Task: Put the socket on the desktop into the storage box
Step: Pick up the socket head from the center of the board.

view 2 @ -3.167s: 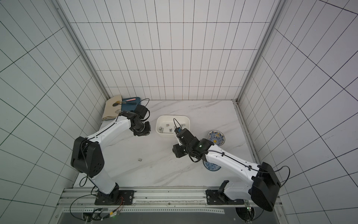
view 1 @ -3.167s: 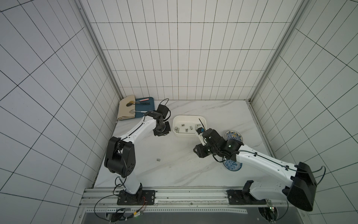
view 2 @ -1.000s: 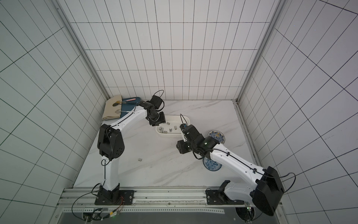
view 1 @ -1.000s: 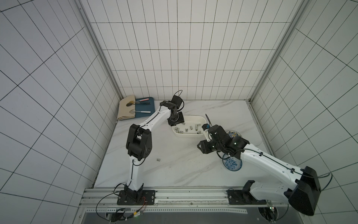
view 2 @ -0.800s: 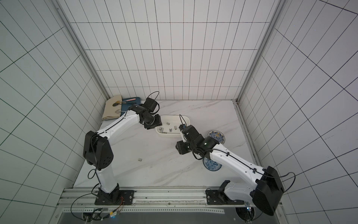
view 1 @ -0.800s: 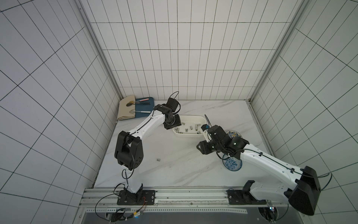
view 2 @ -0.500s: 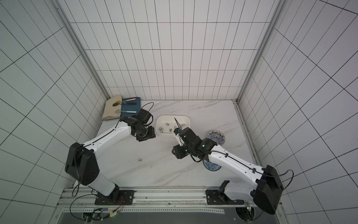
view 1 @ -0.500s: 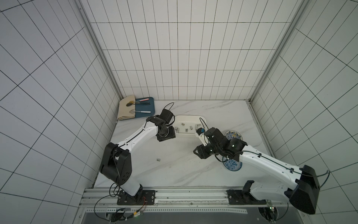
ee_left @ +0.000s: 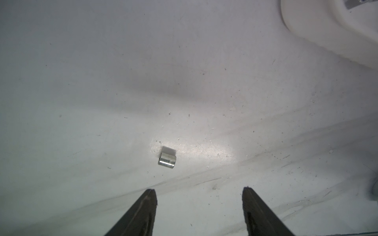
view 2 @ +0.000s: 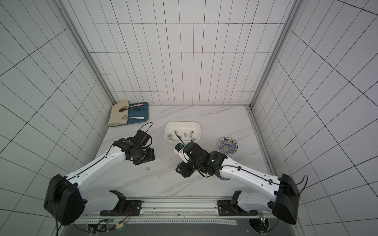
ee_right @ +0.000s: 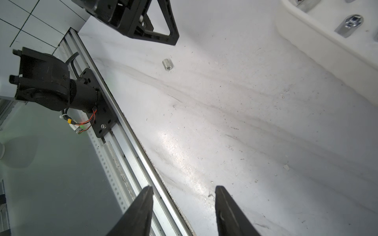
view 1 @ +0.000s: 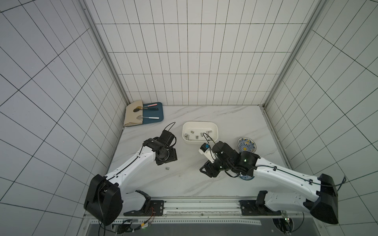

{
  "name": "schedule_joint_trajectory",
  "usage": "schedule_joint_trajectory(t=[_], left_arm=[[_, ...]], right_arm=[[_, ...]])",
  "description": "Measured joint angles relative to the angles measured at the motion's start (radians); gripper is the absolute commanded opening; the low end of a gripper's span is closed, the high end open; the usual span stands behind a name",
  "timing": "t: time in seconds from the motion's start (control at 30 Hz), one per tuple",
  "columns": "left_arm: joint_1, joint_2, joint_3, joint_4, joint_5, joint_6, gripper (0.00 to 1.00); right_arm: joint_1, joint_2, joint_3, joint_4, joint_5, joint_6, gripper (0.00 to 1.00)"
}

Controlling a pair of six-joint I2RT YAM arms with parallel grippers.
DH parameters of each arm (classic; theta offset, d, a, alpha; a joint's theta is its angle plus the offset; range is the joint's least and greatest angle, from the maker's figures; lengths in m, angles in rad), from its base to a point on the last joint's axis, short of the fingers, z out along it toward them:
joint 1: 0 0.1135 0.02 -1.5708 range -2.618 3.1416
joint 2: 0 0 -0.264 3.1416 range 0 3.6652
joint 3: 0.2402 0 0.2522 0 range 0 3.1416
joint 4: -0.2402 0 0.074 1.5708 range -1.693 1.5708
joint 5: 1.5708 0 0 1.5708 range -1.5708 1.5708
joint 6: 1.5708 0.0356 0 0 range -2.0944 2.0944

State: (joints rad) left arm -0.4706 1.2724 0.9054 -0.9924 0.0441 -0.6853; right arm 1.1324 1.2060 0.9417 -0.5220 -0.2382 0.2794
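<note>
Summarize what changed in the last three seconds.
Left gripper pulled back from over the storage box and now hangs open, empty, near the loose socket on the desktop. Right gripper barely shifted, open. Socket and box stayed put.

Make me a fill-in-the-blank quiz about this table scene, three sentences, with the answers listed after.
A single loose socket lies on the ___, outside the storage box. The left hand hangs near that socket, not shut but ___, holding nothing. Several more sockets already lie ___ the storage box. Missing words: desktop; open; inside.
</note>
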Motion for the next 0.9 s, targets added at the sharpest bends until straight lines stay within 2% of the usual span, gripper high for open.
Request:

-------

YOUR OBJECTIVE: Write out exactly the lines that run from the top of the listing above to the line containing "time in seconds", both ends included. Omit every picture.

RESULT OF THE EXERCISE:
Task: Put the socket on the desktop into the storage box
Step: Pick up the socket head from the center of the board.

view 2 @ -3.167s: 
view 1 @ -3.167s: 
view 2 @ -1.000s: 
view 1 @ -1.000s: 
view 2 @ -0.800s: 
view 1 @ -0.800s: 
view 2 @ -0.500s: 
view 1 @ -0.500s: 
ee_left @ +0.000s: 
view 2 @ +0.000s: 
ee_right @ +0.000s: 
view 1 @ +0.000s: 

{
  "name": "schedule_joint_trajectory",
  "usage": "schedule_joint_trajectory(t=[_], left_arm=[[_, ...]], right_arm=[[_, ...]])",
  "description": "Measured joint angles relative to the angles measured at the motion's start (radians); gripper is the absolute commanded opening; the low end of a gripper's span is closed, the high end open; the usual span stands behind a name",
  "timing": "t: time in seconds from the motion's start (control at 30 Hz), one per tuple",

No more work remains for this exercise.